> Supplied data
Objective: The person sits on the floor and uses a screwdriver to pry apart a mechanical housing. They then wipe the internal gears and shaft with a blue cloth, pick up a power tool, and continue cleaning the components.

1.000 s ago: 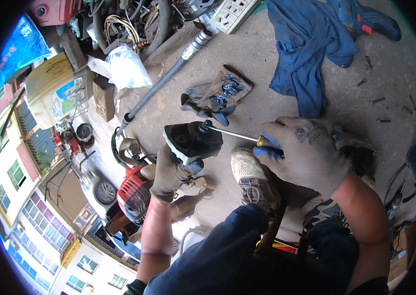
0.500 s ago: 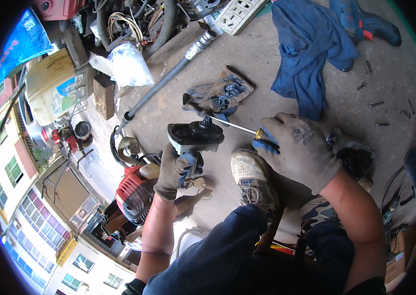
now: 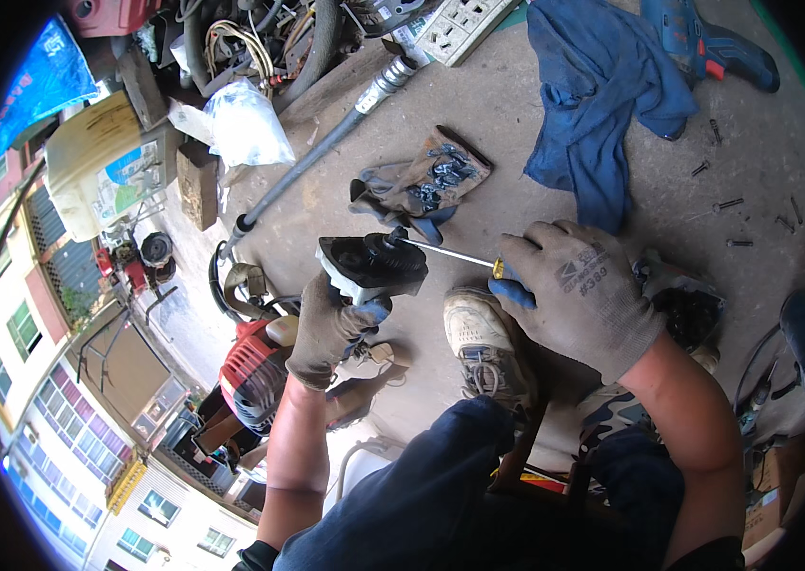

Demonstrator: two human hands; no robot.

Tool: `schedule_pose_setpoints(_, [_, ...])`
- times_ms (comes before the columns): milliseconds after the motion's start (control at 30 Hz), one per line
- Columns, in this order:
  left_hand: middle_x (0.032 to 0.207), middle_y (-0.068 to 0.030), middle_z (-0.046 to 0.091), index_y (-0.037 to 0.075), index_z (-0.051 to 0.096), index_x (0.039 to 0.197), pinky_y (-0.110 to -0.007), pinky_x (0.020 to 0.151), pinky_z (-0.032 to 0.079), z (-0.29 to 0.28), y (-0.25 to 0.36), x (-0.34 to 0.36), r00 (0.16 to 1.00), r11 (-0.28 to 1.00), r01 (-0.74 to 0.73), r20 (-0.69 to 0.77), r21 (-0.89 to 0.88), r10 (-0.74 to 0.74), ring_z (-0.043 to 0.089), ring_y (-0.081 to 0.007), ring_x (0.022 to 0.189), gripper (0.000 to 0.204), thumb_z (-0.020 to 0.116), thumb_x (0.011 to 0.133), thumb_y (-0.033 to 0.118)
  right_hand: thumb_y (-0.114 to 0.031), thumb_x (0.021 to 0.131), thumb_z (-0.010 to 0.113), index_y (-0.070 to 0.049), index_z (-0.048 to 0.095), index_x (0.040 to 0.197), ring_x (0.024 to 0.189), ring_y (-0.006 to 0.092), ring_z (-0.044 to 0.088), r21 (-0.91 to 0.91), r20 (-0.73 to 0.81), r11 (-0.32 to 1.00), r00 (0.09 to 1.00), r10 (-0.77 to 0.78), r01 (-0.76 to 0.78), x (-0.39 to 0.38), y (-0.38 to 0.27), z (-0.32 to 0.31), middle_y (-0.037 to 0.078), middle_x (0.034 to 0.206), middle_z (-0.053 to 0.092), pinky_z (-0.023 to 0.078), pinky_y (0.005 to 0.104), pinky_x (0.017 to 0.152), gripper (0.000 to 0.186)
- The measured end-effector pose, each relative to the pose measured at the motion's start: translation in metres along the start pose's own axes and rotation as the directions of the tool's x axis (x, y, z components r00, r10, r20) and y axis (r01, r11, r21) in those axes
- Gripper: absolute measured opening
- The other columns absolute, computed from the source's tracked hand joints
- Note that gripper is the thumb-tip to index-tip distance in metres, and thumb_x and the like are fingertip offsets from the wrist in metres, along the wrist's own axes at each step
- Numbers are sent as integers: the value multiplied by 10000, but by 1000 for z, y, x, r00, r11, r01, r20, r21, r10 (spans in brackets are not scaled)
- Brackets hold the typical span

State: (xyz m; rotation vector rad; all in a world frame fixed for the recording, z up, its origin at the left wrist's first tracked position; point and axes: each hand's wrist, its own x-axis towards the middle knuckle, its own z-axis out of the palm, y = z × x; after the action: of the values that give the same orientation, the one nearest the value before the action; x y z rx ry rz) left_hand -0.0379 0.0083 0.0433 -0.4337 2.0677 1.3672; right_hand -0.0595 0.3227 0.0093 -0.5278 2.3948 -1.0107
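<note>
My gloved left hand (image 3: pixel 331 328) is shut on a gear housing (image 3: pixel 350 262), light metal outside, with a black, greasy round part (image 3: pixel 383 253) inside. My gloved right hand (image 3: pixel 574 295) grips a screwdriver (image 3: pixel 450 251) by its yellow handle; the long shaft reaches left to the top of the round part, where the tip is hard to make out. Just beyond the housing lie dirty gloves (image 3: pixel 422 181) smeared with dark grease. Under my right hand a dark greasy metal part (image 3: pixel 693 311) rests on the floor, partly hidden.
A blue cloth (image 3: pixel 579 124), cordless drill (image 3: pixel 726 52), scattered bolts (image 3: pixel 726 205) and power strip (image 3: pixel 450 29) lie on the concrete. A long tube (image 3: pixel 307 152) runs past a plastic jug (image 3: pixel 88 171). A red machine (image 3: pixel 250 371) sits left of my shoe (image 3: pixel 474 328).
The housing tilted a little and rose and fell slightly in my left hand, which is now a bit further left. My right hand shifted slightly left, still on the screwdriver.
</note>
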Motion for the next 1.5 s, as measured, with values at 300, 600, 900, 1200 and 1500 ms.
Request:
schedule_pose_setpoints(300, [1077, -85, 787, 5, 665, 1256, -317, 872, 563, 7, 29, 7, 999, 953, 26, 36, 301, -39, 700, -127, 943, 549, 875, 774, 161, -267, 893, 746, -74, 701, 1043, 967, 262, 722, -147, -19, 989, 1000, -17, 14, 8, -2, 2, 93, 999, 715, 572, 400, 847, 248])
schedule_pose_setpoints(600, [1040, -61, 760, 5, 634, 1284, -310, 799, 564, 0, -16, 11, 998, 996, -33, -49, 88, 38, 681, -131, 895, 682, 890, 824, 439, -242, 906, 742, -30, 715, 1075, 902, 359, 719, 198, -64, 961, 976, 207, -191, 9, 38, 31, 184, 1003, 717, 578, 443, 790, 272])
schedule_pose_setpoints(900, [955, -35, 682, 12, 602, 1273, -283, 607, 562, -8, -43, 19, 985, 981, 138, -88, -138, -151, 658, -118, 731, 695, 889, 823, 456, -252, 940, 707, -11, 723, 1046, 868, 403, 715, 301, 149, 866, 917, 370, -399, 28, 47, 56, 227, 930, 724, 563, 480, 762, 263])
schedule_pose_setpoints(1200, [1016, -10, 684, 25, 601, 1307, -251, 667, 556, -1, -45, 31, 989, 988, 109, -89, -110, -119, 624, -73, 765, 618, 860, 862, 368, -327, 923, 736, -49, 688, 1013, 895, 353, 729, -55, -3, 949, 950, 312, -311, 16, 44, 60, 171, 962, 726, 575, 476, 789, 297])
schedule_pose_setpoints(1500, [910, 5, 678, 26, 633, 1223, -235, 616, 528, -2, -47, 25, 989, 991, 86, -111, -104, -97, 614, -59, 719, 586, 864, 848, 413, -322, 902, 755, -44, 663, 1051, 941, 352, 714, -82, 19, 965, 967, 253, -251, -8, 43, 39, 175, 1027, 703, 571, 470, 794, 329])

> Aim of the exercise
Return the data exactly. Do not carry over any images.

> Task result
Objective: The person sits on the floor and uses a screwdriver to pry apart a mechanical housing. They then wipe the internal gears and shaft with a blue cloth, pick up a power tool, and continue cleaning the components.

1.000 s ago: 
0.500 s ago: 
now: 

Demonstrator: two human hands; no robot.

Tool: `schedule_pose_setpoints(_, [_, ...])`
- times_ms (comes before the columns): milliseconds after the motion's start (control at 30 Hz), one per line
- Columns, in this order:
  left_hand: middle_x (0.032 to 0.207), middle_y (-0.068 to 0.030), middle_z (-0.046 to 0.091), index_y (-0.037 to 0.075), index_z (-0.051 to 0.096), index_x (0.039 to 0.197), pinky_y (-0.110 to -0.007), pinky_x (0.020 to 0.151), pinky_z (-0.032 to 0.079), z (-0.29 to 0.28), y (-0.25 to 0.36), x (-0.34 to 0.36), r00 (0.16 to 1.00), r11 (-0.28 to 1.00), r01 (-0.74 to 0.73), r20 (-0.69 to 0.77), r21 (-0.89 to 0.88), r10 (-0.74 to 0.74), ring_z (-0.043 to 0.089), ring_y (-0.081 to 0.007), ring_x (0.022 to 0.189), gripper (0.000 to 0.204), thumb_z (-0.020 to 0.116), thumb_x (0.011 to 0.133), thumb_y (-0.033 to 0.118)
  right_hand: thumb_y (-0.114 to 0.031), thumb_x (0.021 to 0.131), thumb_z (-0.010 to 0.113), index_y (-0.070 to 0.049), index_z (-0.048 to 0.095), index_x (0.040 to 0.197), ring_x (0.024 to 0.189), ring_y (-0.006 to 0.092), ring_z (-0.044 to 0.088), r21 (-0.91 to 0.91), r20 (-0.73 to 0.81), r11 (-0.32 to 1.00), r00 (0.09 to 1.00), r10 (-0.77 to 0.78), r01 (-0.76 to 0.78), x (-0.39 to 0.38), y (-0.38 to 0.27), z (-0.32 to 0.31), middle_y (-0.037 to 0.078), middle_x (0.034 to 0.206), middle_z (-0.053 to 0.092), pinky_z (-0.023 to 0.078), pinky_y (0.005 to 0.104), pinky_x (0.017 to 0.152), gripper (0.000 to 0.186)
- The measured end-effector pose, each relative to the pose measured at the motion's start: translation in metres along the start pose's own axes and rotation as the directions of the tool's x axis (x, y, z components r00, r10, r20) and y axis (r01, r11, r21) in those axes
- Gripper: absolute measured opening
- The other columns absolute, computed from the source's tracked hand joints
- Note that gripper is the thumb-tip to index-tip distance in metres, and thumb_x and the like are fingertip offsets from the wrist in metres, along the wrist's own axes at each step
- Numbers are sent as integers: the value multiplied by 10000, but by 1000 for z, y, x, r00, r11, r01, r20, r21, r10 (spans in brackets are not scaled)
- Brackets hold the typical span

State: (xyz m; rotation vector rad; all in a world frame fixed for the recording, z up, its origin at the left wrist's first tracked position; point and axes: each hand's wrist, its own x-axis towards the middle knuckle, its own z-axis out of the palm, y = z × x; after the action: of the values that give the same orientation, the one nearest the value before the action; x y z rx ry rz) left_hand -0.0379 0.0083 0.0433 -0.4337 2.0677 1.3672; right_hand -0.0595 0.3227 0.0093 -0.5278 2.3948 -1.0107
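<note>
My gloved left hand (image 3: pixel 331 328) is shut on a gear housing (image 3: pixel 350 262), light metal outside, with a black, greasy round part (image 3: pixel 383 253) inside. My gloved right hand (image 3: pixel 574 295) grips a screwdriver (image 3: pixel 450 251) by its yellow handle; the long shaft reaches left to the top of the round part, where the tip is hard to make out. Just beyond the housing lie dirty gloves (image 3: pixel 422 181) smeared with dark grease. Under my right hand a dark greasy metal part (image 3: pixel 693 311) rests on the floor, partly hidden.
A blue cloth (image 3: pixel 579 124), cordless drill (image 3: pixel 726 52), scattered bolts (image 3: pixel 726 205) and power strip (image 3: pixel 450 29) lie on the concrete. A long tube (image 3: pixel 307 152) runs past a plastic jug (image 3: pixel 88 171). A red machine (image 3: pixel 250 371) sits left of my shoe (image 3: pixel 474 328).
The housing tilted a little and rose and fell slightly in my left hand, which is now a bit further left. My right hand shifted slightly left, still on the screwdriver.
</note>
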Motion for the next 1.5 s, as measured, with values at 300, 600, 900, 1200 and 1500 ms.
Request:
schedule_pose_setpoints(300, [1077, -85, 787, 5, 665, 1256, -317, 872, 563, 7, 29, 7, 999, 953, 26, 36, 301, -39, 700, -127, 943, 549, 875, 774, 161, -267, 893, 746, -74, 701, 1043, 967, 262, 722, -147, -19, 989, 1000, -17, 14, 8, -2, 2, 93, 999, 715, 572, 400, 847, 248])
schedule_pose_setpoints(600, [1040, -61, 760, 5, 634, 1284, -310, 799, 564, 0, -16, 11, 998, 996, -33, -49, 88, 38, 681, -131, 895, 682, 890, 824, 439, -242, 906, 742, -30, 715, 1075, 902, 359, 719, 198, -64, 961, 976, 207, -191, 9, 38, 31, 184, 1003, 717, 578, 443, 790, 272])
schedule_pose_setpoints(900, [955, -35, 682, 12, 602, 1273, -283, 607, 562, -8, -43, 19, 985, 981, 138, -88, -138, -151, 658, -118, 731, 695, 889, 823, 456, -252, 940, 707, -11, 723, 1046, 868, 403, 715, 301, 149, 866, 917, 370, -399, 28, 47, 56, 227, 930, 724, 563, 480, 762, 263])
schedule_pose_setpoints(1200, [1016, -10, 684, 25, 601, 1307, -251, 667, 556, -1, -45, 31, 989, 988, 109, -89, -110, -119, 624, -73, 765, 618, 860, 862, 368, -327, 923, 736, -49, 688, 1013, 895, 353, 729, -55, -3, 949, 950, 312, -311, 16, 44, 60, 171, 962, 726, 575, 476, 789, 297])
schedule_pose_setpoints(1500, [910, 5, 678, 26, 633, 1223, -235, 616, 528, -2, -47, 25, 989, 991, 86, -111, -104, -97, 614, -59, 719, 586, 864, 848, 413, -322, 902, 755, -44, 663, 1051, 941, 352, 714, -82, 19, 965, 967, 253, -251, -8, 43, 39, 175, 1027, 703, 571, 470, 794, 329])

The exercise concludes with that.